Description of the task: Among the lines below, take the one holding "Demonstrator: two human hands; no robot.", the one holding "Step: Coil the", and all lines between them. Set them down exactly.

Records provided:
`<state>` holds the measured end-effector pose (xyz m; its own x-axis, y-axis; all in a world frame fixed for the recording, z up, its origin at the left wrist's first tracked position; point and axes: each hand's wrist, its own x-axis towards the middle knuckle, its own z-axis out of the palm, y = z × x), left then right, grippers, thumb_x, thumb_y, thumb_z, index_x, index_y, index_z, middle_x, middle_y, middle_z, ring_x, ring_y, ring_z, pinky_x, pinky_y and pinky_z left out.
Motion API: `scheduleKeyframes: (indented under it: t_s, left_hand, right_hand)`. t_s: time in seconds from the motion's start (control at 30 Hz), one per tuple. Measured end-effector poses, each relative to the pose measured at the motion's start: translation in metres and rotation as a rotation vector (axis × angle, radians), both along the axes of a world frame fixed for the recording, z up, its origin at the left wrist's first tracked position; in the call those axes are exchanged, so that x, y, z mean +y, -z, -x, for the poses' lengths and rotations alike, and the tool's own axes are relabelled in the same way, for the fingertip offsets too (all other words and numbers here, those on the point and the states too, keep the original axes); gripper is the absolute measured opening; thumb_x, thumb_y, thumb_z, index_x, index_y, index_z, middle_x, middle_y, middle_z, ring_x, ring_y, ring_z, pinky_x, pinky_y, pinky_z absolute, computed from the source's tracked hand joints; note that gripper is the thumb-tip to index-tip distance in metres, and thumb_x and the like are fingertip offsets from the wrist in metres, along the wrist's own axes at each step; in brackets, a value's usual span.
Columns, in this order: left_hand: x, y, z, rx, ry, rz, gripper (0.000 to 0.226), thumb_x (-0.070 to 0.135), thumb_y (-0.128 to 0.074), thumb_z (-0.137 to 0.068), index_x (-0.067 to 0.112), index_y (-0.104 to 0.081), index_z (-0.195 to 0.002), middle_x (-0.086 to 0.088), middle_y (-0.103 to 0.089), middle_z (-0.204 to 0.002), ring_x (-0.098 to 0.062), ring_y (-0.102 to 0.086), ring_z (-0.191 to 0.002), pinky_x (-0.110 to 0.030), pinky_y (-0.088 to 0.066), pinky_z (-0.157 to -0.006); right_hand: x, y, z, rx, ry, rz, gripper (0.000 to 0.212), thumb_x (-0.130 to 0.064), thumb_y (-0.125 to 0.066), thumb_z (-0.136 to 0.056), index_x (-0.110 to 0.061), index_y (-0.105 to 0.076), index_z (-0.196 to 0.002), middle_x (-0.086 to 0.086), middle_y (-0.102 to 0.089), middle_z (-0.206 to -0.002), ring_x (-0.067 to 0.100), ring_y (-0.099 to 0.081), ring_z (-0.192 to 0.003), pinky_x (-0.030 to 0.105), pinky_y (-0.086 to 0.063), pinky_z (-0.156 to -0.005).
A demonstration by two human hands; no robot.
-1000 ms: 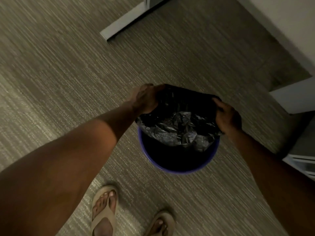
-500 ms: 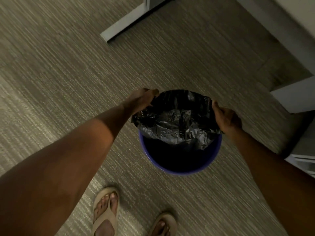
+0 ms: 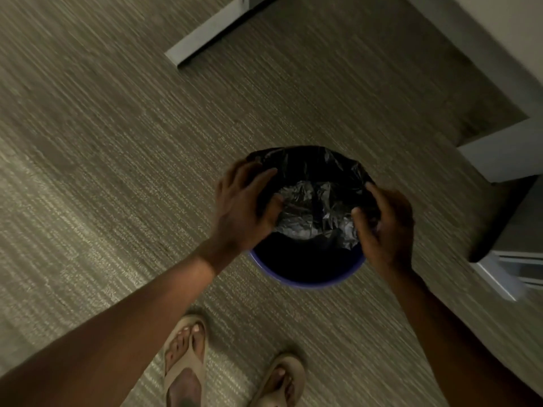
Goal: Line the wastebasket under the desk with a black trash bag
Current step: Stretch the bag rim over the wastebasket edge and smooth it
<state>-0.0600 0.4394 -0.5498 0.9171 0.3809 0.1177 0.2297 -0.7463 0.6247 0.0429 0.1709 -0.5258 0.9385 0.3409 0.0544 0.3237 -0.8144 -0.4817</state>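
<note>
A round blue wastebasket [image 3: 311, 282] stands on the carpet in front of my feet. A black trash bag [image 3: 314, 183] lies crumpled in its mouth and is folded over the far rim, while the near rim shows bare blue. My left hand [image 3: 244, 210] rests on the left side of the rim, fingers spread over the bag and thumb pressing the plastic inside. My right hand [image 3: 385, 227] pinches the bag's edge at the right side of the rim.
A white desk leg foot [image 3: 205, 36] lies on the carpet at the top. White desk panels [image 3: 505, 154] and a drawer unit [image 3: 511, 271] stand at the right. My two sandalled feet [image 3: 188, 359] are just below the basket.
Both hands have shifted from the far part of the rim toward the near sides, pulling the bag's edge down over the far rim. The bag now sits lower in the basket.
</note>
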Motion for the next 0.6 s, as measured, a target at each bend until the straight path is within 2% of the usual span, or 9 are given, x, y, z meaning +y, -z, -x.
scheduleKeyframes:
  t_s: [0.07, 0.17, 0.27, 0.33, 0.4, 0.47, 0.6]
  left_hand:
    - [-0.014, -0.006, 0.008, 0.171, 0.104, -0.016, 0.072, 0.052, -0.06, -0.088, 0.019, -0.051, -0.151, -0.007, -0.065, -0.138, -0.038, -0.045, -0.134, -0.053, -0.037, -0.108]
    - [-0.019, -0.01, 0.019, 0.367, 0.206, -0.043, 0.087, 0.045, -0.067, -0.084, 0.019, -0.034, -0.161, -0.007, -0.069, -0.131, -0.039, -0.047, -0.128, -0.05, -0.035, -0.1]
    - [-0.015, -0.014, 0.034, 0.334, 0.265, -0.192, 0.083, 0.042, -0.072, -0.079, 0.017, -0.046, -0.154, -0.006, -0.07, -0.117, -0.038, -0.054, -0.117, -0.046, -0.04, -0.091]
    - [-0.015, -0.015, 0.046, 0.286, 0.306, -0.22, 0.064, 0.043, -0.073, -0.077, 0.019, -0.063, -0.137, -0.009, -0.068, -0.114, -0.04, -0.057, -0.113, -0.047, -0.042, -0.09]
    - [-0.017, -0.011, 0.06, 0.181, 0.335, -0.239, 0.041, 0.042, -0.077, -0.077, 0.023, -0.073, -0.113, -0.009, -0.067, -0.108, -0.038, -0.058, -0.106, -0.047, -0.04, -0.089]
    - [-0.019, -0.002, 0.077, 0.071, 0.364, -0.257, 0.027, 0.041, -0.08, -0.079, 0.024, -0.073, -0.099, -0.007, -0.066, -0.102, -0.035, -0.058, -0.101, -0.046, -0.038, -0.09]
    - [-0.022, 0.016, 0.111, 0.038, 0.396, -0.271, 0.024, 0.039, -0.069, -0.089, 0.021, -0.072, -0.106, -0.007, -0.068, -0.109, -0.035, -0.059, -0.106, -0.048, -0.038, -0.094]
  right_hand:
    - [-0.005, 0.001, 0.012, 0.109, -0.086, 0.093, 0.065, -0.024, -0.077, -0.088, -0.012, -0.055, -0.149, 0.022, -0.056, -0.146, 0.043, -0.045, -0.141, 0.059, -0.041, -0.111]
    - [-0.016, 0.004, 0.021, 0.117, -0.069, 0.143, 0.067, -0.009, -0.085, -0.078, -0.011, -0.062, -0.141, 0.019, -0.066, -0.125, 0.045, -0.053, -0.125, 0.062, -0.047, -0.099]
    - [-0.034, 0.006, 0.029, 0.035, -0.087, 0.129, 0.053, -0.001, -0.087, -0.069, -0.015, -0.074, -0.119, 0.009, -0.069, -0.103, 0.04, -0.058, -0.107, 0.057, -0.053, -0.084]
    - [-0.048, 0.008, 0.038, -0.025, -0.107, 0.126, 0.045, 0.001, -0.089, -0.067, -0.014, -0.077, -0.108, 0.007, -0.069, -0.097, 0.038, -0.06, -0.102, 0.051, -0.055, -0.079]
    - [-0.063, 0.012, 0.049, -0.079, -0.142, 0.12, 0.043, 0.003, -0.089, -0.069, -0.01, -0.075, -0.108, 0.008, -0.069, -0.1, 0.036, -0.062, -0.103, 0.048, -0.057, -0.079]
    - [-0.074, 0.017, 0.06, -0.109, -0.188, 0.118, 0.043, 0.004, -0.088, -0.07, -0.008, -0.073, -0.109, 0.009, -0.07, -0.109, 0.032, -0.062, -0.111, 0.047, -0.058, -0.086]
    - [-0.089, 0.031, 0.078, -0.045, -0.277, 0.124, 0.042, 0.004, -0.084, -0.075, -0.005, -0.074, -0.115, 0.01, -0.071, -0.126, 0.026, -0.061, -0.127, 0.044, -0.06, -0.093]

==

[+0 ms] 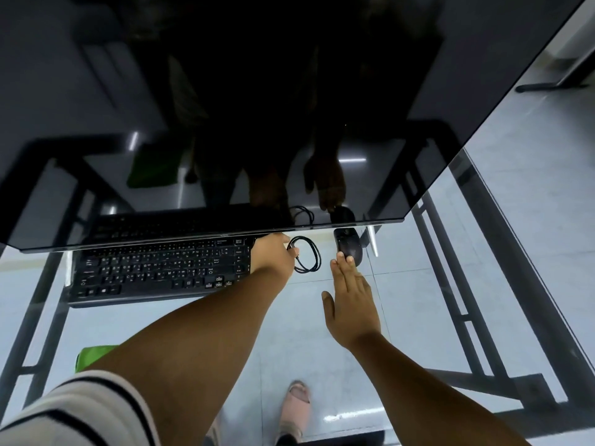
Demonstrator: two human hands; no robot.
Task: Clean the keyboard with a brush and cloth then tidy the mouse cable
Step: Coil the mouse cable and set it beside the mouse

Response:
Demonstrator: two human hands; no robot.
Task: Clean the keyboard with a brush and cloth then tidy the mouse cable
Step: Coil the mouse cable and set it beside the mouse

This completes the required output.